Op basis van het voorgaande is de rechtbank van oordeel dat de verdachte als medepleger van de feiten 1 en 2 kan worden aangemerkt. Het is – gegeven de hierboven geschetste omstandigheden – niet relevant welke specifieke bijdrage de verdachte heeft geleverd aan het geheel. Het accent ligt bij medeplegen immers met name op de samenwerking en minder op de vraag wie welke feitelijke handelingen heeft verricht. Er is in dit geval duidelijk sprake geweest van een voldoende nauwe en bewuste samenwerking tussen verdachte en zijn medeverdachten die in de kern bestaat uit een gezamenlijke uitvoering van een tevoren gemaakt plan. Niet is gebleken dat de verdachte zich heeft teruggetrokken op het moment dat het geweld werd toegebracht. De verdachte heeft ook geen concrete verklaring afgelegd, die ertoe zou moeten leiden dat de rechtbank tot een andere weging van zijn aandeel zou moeten komen. Daarmee acht de rechtbank het tenlastegelegde medeplegen bewezen.
3.6
Vrijspraak feit 4 – medeplegen van dwang ten opzichte van [naam 3]

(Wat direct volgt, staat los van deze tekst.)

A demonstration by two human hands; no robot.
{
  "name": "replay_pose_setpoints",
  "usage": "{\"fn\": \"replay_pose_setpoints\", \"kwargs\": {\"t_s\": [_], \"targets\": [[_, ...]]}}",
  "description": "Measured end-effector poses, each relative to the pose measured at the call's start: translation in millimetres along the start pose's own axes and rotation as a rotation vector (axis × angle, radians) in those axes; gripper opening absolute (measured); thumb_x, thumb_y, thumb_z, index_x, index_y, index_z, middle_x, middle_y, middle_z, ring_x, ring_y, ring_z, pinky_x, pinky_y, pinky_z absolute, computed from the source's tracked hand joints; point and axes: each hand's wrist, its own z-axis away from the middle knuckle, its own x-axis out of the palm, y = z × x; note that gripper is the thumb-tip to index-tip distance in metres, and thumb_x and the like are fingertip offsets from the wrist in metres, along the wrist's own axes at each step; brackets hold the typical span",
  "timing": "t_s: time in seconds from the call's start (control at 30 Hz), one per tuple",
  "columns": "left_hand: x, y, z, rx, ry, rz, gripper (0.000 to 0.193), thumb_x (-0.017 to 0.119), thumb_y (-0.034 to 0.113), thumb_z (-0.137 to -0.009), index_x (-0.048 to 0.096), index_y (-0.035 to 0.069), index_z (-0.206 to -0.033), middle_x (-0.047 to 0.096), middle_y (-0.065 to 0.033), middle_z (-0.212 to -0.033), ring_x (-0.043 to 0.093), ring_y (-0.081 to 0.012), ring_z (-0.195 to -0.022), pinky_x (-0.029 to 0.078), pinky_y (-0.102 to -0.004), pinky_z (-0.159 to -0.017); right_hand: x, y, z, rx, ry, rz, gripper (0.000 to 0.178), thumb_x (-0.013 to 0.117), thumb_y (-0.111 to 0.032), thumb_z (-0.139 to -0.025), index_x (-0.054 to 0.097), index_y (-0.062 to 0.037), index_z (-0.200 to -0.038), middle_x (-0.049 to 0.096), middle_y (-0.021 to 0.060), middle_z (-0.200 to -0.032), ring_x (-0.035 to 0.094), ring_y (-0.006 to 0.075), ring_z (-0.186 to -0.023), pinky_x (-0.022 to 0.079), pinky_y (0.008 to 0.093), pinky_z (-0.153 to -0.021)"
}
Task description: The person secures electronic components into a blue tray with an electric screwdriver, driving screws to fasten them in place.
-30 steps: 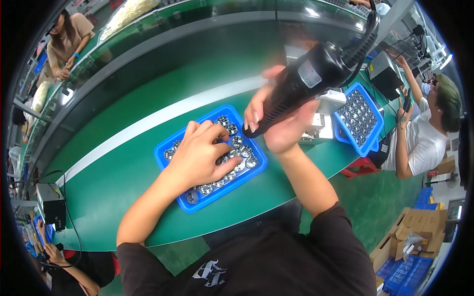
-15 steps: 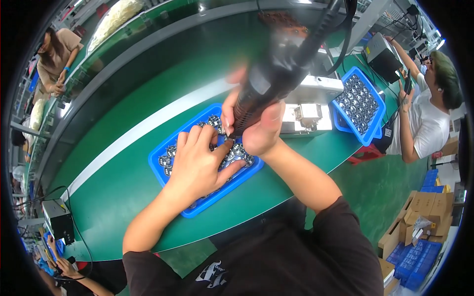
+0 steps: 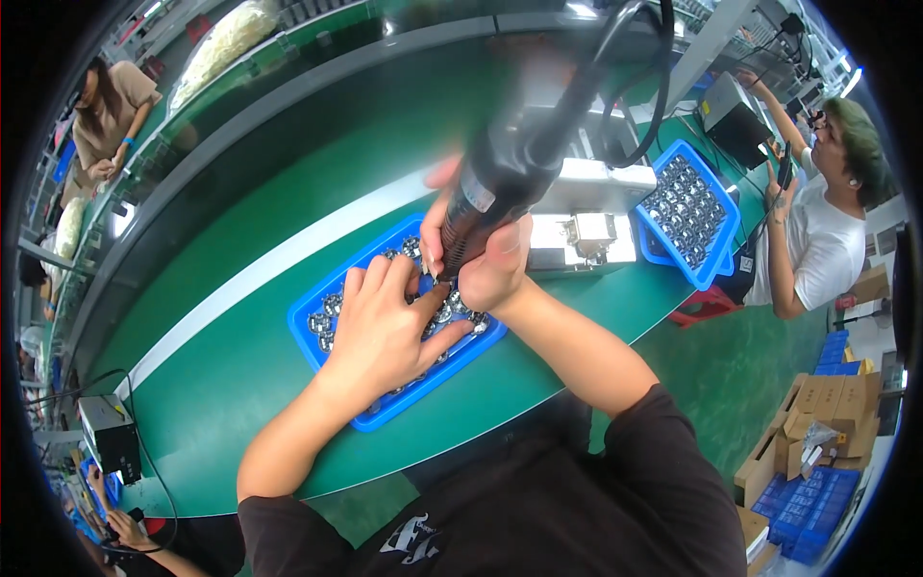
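In my right hand point(image 3: 495, 260) is a black electric screwdriver point(image 3: 490, 183), its fingers wrapped around the body. The tool is tilted, with its tip down among the round metal parts point(image 3: 452, 306) in a blue tray point(image 3: 373, 419). My left hand point(image 3: 385, 322) lies over the middle of this tray, its index finger close by the screwdriver's tip. Thumb and index finger sit around one of the shiny round parts; the other fingertips rest among the parts, partly hidden. A cable point(image 3: 665, 77) runs up from the screwdriver's upper end.
A metal fixture point(image 3: 588, 231) stands right of the tray on the green table point(image 3: 212, 385). Farther right, another blue tray point(image 3: 726, 197) holds rows of round parts, near a person in white point(image 3: 832, 240). A black box point(image 3: 108, 438) sits at the table's left end.
The screwdriver and my right hand have shifted slightly left and down in the picture. My left hand stays on the parts in the tray. The whole view has moved a little.
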Motion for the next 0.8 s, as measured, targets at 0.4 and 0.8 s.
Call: {"fn": "replay_pose_setpoints", "kwargs": {"t_s": [0.4,0.8], "targets": [[-2,7,5,-0.034,0.028,0.021,0.040,0.076,0.045,-0.078,0.077,0.009,-0.096,0.050,-0.0074,-0.083,0.045,-0.0256,-0.087,0.033,-0.0395,-0.075,8,13,-6,0.006,-0.082,0.106,0.076,0.049,-0.071,-0.090,0.049,0.0009,-0.116,0.055,0.0041,-0.068,0.049,0.0070,-0.053,0.040,0.0226,-0.048],[-9,17,-4,-0.036,-0.022,-0.022,0.029,0.076,0.033,-0.079,0.079,0.009,-0.096,0.053,-0.0097,-0.092,0.047,-0.0275,-0.089,0.036,-0.0403,-0.080,-3,2,-2,-0.059,-0.074,0.029,0.081,0.048,-0.073,-0.091,0.049,0.0016,-0.124,0.054,0.0028,-0.067,0.048,0.0060,-0.051,0.038,0.0220,-0.047]]}}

De rechtbank is – evenals de verdediging – met betrekking tot het onder 4 ten laste gelegde feit van oordeel dat dit feit niet wettig en overtuigend kan worden bewezen. Aan de verdachte is tenlastegelegd dat hij tezamen en in vereniging, althans alleen, [naam 3] wederrechtelijk heeft gedwongen meerdere geldbedragen over te maken. Volgens de tenlastelegging heeft de verdachte dit tezamen en in vereniging gedaan door (te bedreigen met) geweld of enig andere feitelijkheid, waarbij hij onder andere tegen [naam 3] heeft gezegd dat ‘hij hem niet moest skippen of schetsen, omdat hij geen zin had om hem zelf te gaan zoeken’.
De rechtbank overweegt dat op basis van het procesdossier en het onderzoek ter terechtzitting niet kan worden vastgesteld dat het de verdachte is geweest die dit tegen [naam 1] heeft gezegd. Wel kan worden geconcludeerd dat de verdachte [naam 3] enkele (andersluidende) berichten heeft gestuurd waarin hij hem verzoekt geld aan hem over te maken.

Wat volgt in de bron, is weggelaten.